→ What is expected:
Nothing in the data may be altered as it is transcribed.

→ Material provided:

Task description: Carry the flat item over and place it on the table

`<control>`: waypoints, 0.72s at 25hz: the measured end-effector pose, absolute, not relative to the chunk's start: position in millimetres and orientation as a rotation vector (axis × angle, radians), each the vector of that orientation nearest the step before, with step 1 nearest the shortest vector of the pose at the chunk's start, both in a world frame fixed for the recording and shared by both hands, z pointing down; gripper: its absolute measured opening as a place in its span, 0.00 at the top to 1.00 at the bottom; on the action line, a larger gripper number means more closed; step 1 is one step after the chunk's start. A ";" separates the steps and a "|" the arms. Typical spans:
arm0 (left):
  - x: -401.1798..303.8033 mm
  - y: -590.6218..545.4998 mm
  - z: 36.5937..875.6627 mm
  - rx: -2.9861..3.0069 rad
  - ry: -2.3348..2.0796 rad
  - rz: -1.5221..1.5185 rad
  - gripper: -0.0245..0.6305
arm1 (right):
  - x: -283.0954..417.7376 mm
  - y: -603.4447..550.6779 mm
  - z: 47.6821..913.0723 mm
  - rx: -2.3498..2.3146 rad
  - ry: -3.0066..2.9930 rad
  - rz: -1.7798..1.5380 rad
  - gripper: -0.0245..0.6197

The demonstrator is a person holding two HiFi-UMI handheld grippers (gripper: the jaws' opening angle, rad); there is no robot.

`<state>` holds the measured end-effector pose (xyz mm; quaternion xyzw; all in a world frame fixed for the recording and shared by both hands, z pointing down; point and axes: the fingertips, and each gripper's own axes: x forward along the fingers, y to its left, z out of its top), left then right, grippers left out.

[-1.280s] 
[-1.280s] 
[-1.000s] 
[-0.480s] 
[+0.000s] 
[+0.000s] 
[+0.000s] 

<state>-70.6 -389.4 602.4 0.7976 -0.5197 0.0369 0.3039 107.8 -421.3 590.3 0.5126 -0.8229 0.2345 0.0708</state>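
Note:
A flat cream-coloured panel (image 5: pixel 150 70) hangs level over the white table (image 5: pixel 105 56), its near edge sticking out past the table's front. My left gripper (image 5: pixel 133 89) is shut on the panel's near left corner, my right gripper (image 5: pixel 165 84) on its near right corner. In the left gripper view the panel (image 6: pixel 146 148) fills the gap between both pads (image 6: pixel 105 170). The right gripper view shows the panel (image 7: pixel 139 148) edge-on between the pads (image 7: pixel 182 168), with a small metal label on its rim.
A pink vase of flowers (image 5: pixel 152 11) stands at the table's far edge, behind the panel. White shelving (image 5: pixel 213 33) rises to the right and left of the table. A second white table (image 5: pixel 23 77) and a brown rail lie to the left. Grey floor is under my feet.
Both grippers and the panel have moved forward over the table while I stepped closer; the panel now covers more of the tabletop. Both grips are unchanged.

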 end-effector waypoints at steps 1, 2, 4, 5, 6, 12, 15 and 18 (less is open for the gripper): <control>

→ Completed task:
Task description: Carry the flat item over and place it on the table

`<control>`: waypoints, 0.72s at 25hz: the measured end-effector pose, absolute, not relative to the chunk's start: position in millimetres and orientation as a rotation vector (axis × angle, radians), each the vector of that orientation nearest the step before, with step 1 nearest the shortest vector of the pose at the chunk's start, both in a world frame fixed for the recording and shared by both hands, z pointing down; gripper: its absolute measured opening as a place in its span, 0.00 at the top to 1.00 at the bottom; on the action line, a larger gripper number means more closed; step 1 is one step after the chunk's start. A ";" separates the steps and a "|" the arms. Typical spans:
arm0 (left):
  - x: -401.1798..303.8033 mm
  - y: -590.6218..545.4998 mm
  - z: 36.5937..875.6627 mm
  - rx: -2.9861..3.0069 rad
  - ry: -2.3348..2.0796 rad
  - rz: -1.5221..1.5185 rad
  - gripper: -0.0245..0.6305
arm1 (right):
  - x: -283.0954..417.7376 mm
  - y: -603.4447..550.6779 mm
  - z: 47.6821..913.0723 mm
  - rx: -2.3498..2.3146 rad
  - ry: -3.0066..2.9930 rad
  - rz: -1.7798..1.5380 rad
  - gripper: -0.0245..0.6197

The demonstrator is a person holding two HiFi-UMI handheld grippers (gripper: the jaws' opening angle, rad); there is no robot.

`<state>` holds the measured end-effector pose (xyz mm; quaternion xyzw; all in a world frame fixed for the recording and shared by both hands, z pointing down; point and axes: the fingertips, and each gripper's own axes: x forward along the fingers, y to its left, z out of its top), left then right, grippers left out.

[-1.280s] 
[-1.280s] 
[-1.000s] 
[-0.480s] 
[+0.000s] 
[+0.000s] 
[+0.000s] 

<state>-70.6 -389.4 602.4 0.7976 -0.5197 0.0369 0.3039 107.8 -421.3 590.3 0.5126 -0.8229 0.2345 0.0708</state>
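Note:
A flat cream-coloured panel (image 5: pixel 150 70) hangs level over the white table (image 5: pixel 105 56), its near edge sticking out past the table's front. My left gripper (image 5: pixel 133 89) is shut on the panel's near left corner, my right gripper (image 5: pixel 165 84) on its near right corner. In the left gripper view the panel (image 6: pixel 146 148) fills the gap between both pads (image 6: pixel 105 170). The right gripper view shows the panel (image 7: pixel 139 148) edge-on between the pads (image 7: pixel 182 168), with a small metal label on its rim.
A pink vase of flowers (image 5: pixel 152 11) stands at the table's far edge, behind the panel. White shelving (image 5: pixel 213 33) rises to the right and left of the table. A second white table (image 5: pixel 23 77) and a brown rail lie to the left. Grey floor is under my feet.
Both grippers and the panel have moved forward over the table while I stepped closer; the panel now covers more of the tabletop. Both grips are unchanged.
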
 end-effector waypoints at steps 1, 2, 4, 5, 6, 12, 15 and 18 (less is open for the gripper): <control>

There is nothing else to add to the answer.